— Goal of the exercise —
The data should be transcribed in its entirety, word for word.
*** Supplied records ***
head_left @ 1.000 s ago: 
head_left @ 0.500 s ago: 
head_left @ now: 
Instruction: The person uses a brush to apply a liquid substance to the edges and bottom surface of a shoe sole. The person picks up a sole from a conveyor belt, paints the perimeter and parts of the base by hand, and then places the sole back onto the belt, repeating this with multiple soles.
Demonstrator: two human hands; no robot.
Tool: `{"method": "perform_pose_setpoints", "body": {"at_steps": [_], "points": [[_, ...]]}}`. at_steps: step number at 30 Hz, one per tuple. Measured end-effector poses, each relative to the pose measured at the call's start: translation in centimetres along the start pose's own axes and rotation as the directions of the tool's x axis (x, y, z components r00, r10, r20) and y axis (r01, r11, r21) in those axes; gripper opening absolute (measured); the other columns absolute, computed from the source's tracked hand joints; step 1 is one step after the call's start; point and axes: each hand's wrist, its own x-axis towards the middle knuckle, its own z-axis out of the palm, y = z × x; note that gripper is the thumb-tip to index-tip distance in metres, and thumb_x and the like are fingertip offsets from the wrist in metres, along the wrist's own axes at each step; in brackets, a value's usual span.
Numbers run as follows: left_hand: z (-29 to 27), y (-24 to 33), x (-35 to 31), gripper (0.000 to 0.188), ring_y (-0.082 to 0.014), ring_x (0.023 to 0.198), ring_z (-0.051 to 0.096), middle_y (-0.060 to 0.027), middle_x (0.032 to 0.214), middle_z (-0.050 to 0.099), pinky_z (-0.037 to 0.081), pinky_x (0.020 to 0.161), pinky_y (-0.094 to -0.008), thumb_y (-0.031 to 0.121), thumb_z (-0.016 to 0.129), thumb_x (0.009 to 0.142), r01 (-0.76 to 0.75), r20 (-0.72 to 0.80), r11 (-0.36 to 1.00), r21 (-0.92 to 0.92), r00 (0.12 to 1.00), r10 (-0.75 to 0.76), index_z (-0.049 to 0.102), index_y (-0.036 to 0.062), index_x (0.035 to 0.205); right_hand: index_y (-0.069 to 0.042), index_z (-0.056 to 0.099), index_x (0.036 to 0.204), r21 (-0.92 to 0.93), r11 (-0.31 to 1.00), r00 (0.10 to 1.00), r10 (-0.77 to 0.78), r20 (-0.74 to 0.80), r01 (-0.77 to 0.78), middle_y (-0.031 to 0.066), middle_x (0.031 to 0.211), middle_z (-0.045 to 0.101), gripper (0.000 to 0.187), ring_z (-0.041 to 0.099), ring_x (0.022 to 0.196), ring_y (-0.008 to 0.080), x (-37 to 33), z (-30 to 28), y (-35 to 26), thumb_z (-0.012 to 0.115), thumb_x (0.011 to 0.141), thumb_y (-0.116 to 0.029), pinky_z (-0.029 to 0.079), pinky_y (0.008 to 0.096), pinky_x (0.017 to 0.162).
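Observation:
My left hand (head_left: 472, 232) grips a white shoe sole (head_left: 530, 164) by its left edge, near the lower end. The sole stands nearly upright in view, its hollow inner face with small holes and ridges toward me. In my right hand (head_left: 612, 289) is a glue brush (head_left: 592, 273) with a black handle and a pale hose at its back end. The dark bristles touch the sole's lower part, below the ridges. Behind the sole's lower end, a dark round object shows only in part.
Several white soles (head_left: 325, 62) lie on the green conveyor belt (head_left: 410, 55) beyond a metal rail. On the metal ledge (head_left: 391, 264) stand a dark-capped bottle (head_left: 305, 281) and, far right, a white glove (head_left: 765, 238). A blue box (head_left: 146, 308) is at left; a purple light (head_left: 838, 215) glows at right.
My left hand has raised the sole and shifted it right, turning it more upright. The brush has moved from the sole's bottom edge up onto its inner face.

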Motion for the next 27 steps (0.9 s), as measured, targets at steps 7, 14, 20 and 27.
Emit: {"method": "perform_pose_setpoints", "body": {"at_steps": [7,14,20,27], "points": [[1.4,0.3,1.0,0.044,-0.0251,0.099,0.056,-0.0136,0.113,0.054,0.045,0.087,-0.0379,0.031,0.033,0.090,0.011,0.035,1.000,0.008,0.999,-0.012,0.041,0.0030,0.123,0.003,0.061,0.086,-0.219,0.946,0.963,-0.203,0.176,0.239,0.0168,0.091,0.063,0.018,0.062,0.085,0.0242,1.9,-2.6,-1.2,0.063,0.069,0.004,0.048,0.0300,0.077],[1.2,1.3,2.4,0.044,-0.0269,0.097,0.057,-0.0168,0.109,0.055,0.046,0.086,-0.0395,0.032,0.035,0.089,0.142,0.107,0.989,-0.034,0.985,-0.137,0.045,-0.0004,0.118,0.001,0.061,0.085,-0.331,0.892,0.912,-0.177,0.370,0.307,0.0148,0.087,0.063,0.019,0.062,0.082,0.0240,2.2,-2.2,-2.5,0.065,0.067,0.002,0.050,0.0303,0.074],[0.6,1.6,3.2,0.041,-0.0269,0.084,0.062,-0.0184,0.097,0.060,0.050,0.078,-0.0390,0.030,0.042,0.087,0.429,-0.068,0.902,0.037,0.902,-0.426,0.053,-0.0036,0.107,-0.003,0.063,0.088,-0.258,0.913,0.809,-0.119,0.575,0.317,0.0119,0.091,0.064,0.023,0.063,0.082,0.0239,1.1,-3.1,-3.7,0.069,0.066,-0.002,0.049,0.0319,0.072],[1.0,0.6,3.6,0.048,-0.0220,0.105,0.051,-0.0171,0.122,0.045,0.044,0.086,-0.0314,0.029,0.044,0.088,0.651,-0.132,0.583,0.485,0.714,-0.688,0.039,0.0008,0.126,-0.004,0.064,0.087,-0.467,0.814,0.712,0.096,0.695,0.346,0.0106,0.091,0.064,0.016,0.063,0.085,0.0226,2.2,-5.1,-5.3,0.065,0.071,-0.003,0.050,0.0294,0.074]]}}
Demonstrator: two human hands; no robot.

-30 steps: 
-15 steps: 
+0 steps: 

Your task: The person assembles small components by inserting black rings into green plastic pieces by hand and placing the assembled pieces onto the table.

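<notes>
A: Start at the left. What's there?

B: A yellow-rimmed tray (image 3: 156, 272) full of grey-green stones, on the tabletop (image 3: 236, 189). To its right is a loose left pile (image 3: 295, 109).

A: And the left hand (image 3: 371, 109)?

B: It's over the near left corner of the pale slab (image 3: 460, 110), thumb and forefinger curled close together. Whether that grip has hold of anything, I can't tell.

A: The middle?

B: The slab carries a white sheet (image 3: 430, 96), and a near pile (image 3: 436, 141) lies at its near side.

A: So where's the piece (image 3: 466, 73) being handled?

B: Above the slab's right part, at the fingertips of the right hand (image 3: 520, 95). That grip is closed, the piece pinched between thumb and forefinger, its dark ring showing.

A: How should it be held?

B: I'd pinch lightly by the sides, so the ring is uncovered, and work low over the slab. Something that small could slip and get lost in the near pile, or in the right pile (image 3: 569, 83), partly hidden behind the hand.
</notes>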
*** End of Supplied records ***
— Reply to the exercise —
head_left @ 1.000 s ago: 
head_left @ 0.500 s ago: 
head_left @ now: 
Instruction: The person uses a brush to apply a liquid substance to the edges and bottom surface of a shoe sole. The person picks up a sole from a conveyor belt, paints the perimeter and parts of the base by hand, and then places the sole back onto the belt, repeating this with multiple soles.
Demonstrator: two human hands; no robot.
Tool: `{"method": "perform_pose_setpoints", "body": {"at_steps": [_], "points": [[_, ...]]}}`. at_steps: step number at 30 Hz, one per tuple. Measured end-effector poses, each relative to the pose measured at the call's start: translation in centimetres along the start pose's own axes and rotation as the directions of the tool's x axis (x, y, z components r00, r10, r20) and y axis (r01, r11, r21) in those axes; gripper opening absolute (measured); the other columns absolute, computed from the source's tracked hand joints; step 1 is one step after the call's start; point and axes: each hand's wrist, its own x-axis towards the middle knuckle, its own z-axis out of the palm, y = z × x; note that gripper is the thumb-tip to index-tip distance in metres, and thumb_x and the like are fingertip offsets from the wrist in metres, along the wrist's own axes at each step; in brackets, a value's usual span.
Numbers run as follows: left_hand: z (-29 to 27), y (-24 to 33), x (-35 to 31), gripper (0.000 to 0.188), ring_y (-0.082 to 0.014), ring_x (0.023 to 0.198), ring_z (-0.051 to 0.096), middle_y (-0.060 to 0.027), middle_x (0.032 to 0.214), middle_z (-0.050 to 0.099), pinky_z (-0.037 to 0.081), pinky_x (0.020 to 0.161), pinky_y (-0.094 to -0.008), thumb_y (-0.031 to 0.121), thumb_z (-0.016 to 0.129), thumb_x (0.009 to 0.142), r01 (-0.76 to 0.75), r20 (-0.72 to 0.80), r11 (-0.36 to 1.00), r21 (-0.92 to 0.92), r00 (0.12 to 1.00), r10 (-0.75 to 0.76), index_z (-0.049 to 0.102), index_y (-0.036 to 0.062), index_x (0.035 to 0.205); right_hand: index_y (-0.069 to 0.042), index_z (-0.056 to 0.099), index_x (0.036 to 0.204), r21 (-0.92 to 0.93), r11 (-0.31 to 1.00), r00 (0.10 to 1.00), r10 (-0.77 to 0.78), r20 (-0.74 to 0.80), r01 (-0.77 to 0.78), middle_y (-0.031 to 0.066), middle_x (0.031 to 0.211), middle_z (-0.045 to 0.101), gripper (0.000 to 0.187), ring_z (-0.041 to 0.099), ring_x (0.022 to 0.196), ring_y (-0.008 to 0.080), x (-37 to 33), z (-30 to 28), y (-35 to 26), thumb_z (-0.012 to 0.115), thumb_x (0.011 to 0.141), thumb_y (-0.116 to 0.029), pinky_z (-0.029 to 0.079), pinky_y (0.008 to 0.096), pinky_x (0.017 to 0.162).
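Observation:
My left hand (head_left: 472, 232) grips a white shoe sole (head_left: 530, 164) by its left edge, near the lower end. The sole stands nearly upright in view, its hollow inner face with small holes and ridges toward me. In my right hand (head_left: 612, 289) is a glue brush (head_left: 592, 273) with a black handle and a pale hose at its back end. The dark bristles touch the sole's lower part, below the ridges. Behind the sole's lower end, a dark round object shows only in part.
Several white soles (head_left: 325, 62) lie on the green conveyor belt (head_left: 410, 55) beyond a metal rail. On the metal ledge (head_left: 391, 264) stand a dark-capped bottle (head_left: 305, 281) and, far right, a white glove (head_left: 765, 238). A blue box (head_left: 146, 308) is at left; a purple light (head_left: 838, 215) glows at right.
My left hand has raised the sole and shifted it right, turning it more upright. The brush has moved from the sole's bottom edge up onto its inner face.
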
Motion for the next 27 steps (0.9 s), as measured, targets at steps 7, 14, 20 and 27.
Emit: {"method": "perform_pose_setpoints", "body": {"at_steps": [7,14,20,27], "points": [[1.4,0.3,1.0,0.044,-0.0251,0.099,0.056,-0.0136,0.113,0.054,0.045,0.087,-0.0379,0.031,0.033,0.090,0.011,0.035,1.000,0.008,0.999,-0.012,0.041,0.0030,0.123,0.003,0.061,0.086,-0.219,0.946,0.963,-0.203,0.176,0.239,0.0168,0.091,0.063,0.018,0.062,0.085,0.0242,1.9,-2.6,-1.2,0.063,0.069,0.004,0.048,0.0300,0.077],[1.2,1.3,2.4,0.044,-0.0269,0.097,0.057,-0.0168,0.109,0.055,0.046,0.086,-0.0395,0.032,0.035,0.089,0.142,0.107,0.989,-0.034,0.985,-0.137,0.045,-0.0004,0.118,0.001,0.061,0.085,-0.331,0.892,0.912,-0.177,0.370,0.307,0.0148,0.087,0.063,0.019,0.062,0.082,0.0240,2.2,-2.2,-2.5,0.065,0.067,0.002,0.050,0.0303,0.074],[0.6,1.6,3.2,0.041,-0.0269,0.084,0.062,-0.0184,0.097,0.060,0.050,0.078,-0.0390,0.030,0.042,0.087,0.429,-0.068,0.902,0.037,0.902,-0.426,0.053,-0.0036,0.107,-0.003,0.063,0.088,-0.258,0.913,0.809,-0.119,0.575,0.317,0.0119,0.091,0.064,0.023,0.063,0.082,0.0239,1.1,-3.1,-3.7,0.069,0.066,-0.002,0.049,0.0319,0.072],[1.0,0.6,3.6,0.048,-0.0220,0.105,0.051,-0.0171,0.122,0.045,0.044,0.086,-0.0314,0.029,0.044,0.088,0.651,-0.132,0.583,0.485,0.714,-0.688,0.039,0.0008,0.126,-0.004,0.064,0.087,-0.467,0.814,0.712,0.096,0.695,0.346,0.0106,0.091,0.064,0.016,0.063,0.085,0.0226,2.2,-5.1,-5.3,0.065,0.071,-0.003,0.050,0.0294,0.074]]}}
Demonstrator: two human hands; no robot.

-30 steps: 
-15 steps: 
+0 steps: 

Your task: The person assembles small components by inserting black rings into green plastic pieces by hand and placing the assembled pieces onto the table.

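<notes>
A: Start at the left. What's there?

B: A yellow-rimmed tray (image 3: 156, 272) full of grey-green stones, on the tabletop (image 3: 236, 189). To its right is a loose left pile (image 3: 295, 109).

A: And the left hand (image 3: 371, 109)?

B: It's over the near left corner of the pale slab (image 3: 460, 110), thumb and forefinger curled close together. Whether that grip has hold of anything, I can't tell.

A: The middle?

B: The slab carries a white sheet (image 3: 430, 96), and a near pile (image 3: 436, 141) lies at its near side.

A: So where's the piece (image 3: 466, 73) being handled?

B: Above the slab's right part, at the fingertips of the right hand (image 3: 520, 95). That grip is closed, the piece pinched between thumb and forefinger, its dark ring showing.

A: How should it be held?

B: I'd pinch lightly by the sides, so the ring is uncovered, and work low over the slab. Something that small could slip and get lost in the near pile, or in the right pile (image 3: 569, 83), partly hidden behind the hand.
</notes>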

No additional output is required for this exercise.